Les brigades anti-émeutes ouvrent leurs portes à la presse

Les brigades anti-émeutes ouvrent leurs portes à la presse

par Salah-Eddine K., Le Quotidien d’Oran, 24 février 2011

La presse a été conviée, hier, à une visite guidée dans trois écoles des unités républicaines de sécurité (URS).

Une à Boudouaou dans la wilaya de Boumerdès et les 2 autres dans la wilaya d’Alger.

Le commandant Djillali Boudalia, le responsable de la communication à la DGSN, a indiqué que cette sortie «avec la presse» répond à l’objectif de faire connaître ce corps ainsi que d’expliquer son rôle et les missions qui lui sont dévolues.

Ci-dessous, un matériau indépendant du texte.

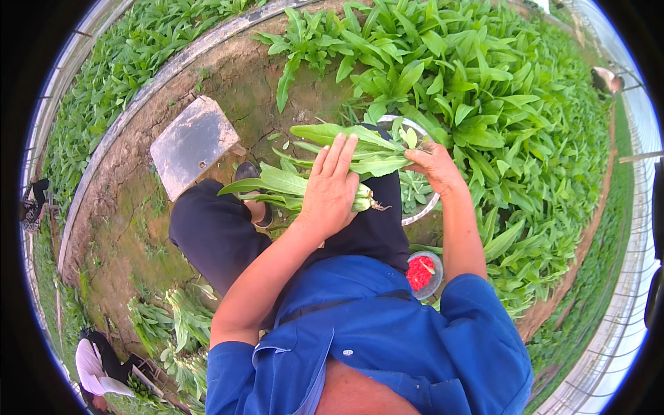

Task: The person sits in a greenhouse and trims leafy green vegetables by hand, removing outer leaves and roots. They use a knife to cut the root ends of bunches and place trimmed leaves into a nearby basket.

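Observation:
My left hand point(332, 192) lies across a bunch of long-leaved greens point(282, 181) above my lap, fingers nearly straight over the leaves. The cut stem ends and a wisp of root point(374, 203) stick out past its thumb side. My right hand point(433, 165) pinches more leafy greens point(381, 158) by one end, between thumb and fingers. Its palm side is hidden. Just below the right hand stands a round white-rimmed tub point(433, 202) holding loose leaves, partly covered by my leg and the greens.
A small bowl point(437, 277) of red strips is by my right hip. A low board-topped stool point(194, 142) stands ahead to the left. Dense leafy plants point(482, 104) grow at the right. Bundled greens point(181, 321) lie at lower left, near another person point(96, 363).

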Demonstrator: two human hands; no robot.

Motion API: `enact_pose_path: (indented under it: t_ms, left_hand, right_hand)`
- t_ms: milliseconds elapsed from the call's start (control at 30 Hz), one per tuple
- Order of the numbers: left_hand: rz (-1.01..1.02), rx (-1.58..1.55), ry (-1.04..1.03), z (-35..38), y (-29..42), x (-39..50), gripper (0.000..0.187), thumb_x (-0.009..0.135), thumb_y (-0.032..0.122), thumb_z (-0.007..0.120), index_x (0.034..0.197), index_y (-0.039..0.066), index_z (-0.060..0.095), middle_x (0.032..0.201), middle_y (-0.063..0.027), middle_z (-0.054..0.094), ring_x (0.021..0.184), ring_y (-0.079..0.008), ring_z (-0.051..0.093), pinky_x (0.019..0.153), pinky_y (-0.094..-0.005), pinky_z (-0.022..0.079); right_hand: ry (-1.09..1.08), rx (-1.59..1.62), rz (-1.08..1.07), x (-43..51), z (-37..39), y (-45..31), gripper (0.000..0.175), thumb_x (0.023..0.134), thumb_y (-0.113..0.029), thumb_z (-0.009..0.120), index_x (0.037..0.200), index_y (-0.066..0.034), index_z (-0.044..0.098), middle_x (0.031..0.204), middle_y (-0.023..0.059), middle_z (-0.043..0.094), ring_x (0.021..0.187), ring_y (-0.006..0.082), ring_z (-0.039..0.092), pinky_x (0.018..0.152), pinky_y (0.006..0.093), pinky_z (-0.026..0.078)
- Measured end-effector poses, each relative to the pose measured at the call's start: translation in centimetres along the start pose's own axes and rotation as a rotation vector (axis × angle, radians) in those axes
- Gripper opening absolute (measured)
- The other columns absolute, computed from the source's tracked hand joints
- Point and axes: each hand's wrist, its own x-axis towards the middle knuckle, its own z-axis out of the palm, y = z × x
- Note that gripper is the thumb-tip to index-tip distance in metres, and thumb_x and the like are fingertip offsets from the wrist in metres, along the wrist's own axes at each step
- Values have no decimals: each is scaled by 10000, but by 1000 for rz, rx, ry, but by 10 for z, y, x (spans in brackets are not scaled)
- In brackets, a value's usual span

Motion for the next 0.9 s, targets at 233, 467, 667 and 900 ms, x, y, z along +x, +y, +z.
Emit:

Première étape : la 17ème unité républicaine de sécurité de Boudouaou. Le commandant des unités républicaines de sécurité, donnera quelques détails sur la formation des agents des forces anti-émeutes ainsi que du matériel qu’ils utilisent pour le maintien de l’ordre. Ce «corps ordinaire» de sécurité peut être investi de plusieurs missions qui vont du maintien de l’ordre à la protection du citoyen et de ses biens, en passant par la sécurisation des biens de l’Etat et des institutions. Les URS sont également chargées de veiller à la circulation routière, à la lutte contre la criminalité, et la drogue notamment.

Seconde étape : la 8ème unité des URS dans la commune de Kouba à Alger. Cette unité compte quelque 1.500 agents. Son commandant, explique à son tour, les missions principales ainsi que les missions annexes dévolues aux unités républicaines de sécurité qui ont latitude d’agir sur l’ensemble du territoire national en cas de besoin. Il insistera sur la formation polyvalente de ces agents dont le plus grand nombre, sont «des bacheliers et licenciés d’université».

Dernière étape : la 9ème unité qui se trouve dans le quartier «La Montagne», dans la commune de Bourouba. Ces unités anti-émeutes, soulignera le commandant Djillali Boudalia, ont pour mission d’assurer la sécurité du citoyen et de préserver l’ordre public et non de réprimer.

Interrogé sur leur manière d’intervenir quand il s’agît de marche de contestation et notamment ce qui s’est passé le 17 février dernier, M. Boudalia expliquera que le nombre important de policiers déployés, constituait une force de dissuasion afin d’éviter le recours à ce qu’il a appelé ou qualifié de moyens légaux : c’est-à-dire la matraque, le jet d’eau et les bombes lacrymogènes. Treize unités de 90 agents chacune ont été mobilisées à l’occasion, a-t-il affirmé.

A une autre question relative à ce qui a été qualifié de «passage à tabac» de deux étudiants devant le ministère de l’Enseignement supérieur (MESRS) à Ben Aknoun, l’intervenant indiquera qu’ils «ont été malmenés» et «la hiérarchie a aussitôt réagi en ouvrant une enquête afin de déterminer les responsables de ces violations». Il précisera qu’aucun ordre n’a été donné pour user de la force, ajoutant que les responsables de cette action seront poursuivis et sévèrement sanctionnés.